RECORDED INFORMATION ->
▽
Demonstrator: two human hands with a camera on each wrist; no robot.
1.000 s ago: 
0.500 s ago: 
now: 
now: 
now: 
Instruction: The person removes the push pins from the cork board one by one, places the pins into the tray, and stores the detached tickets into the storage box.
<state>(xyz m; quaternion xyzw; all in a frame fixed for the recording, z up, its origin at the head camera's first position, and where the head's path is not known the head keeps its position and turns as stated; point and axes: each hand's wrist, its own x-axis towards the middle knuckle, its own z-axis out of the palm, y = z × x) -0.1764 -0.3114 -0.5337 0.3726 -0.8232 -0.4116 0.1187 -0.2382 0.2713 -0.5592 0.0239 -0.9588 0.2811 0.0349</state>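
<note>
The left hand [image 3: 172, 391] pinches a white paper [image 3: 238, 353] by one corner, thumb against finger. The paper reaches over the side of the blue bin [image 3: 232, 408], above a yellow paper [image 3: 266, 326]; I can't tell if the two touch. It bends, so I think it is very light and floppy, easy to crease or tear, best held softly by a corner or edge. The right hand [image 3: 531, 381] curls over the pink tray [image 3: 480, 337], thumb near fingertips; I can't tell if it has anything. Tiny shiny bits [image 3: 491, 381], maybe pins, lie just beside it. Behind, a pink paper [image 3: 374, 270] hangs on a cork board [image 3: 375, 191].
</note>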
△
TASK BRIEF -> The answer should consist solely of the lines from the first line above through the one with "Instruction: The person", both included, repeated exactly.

WRITTEN RESPONSE ->
Demonstrator: two human hands with a camera on each wrist; no robot.
1.000 s ago: 
0.500 s ago: 
now: 
now: 
now: 
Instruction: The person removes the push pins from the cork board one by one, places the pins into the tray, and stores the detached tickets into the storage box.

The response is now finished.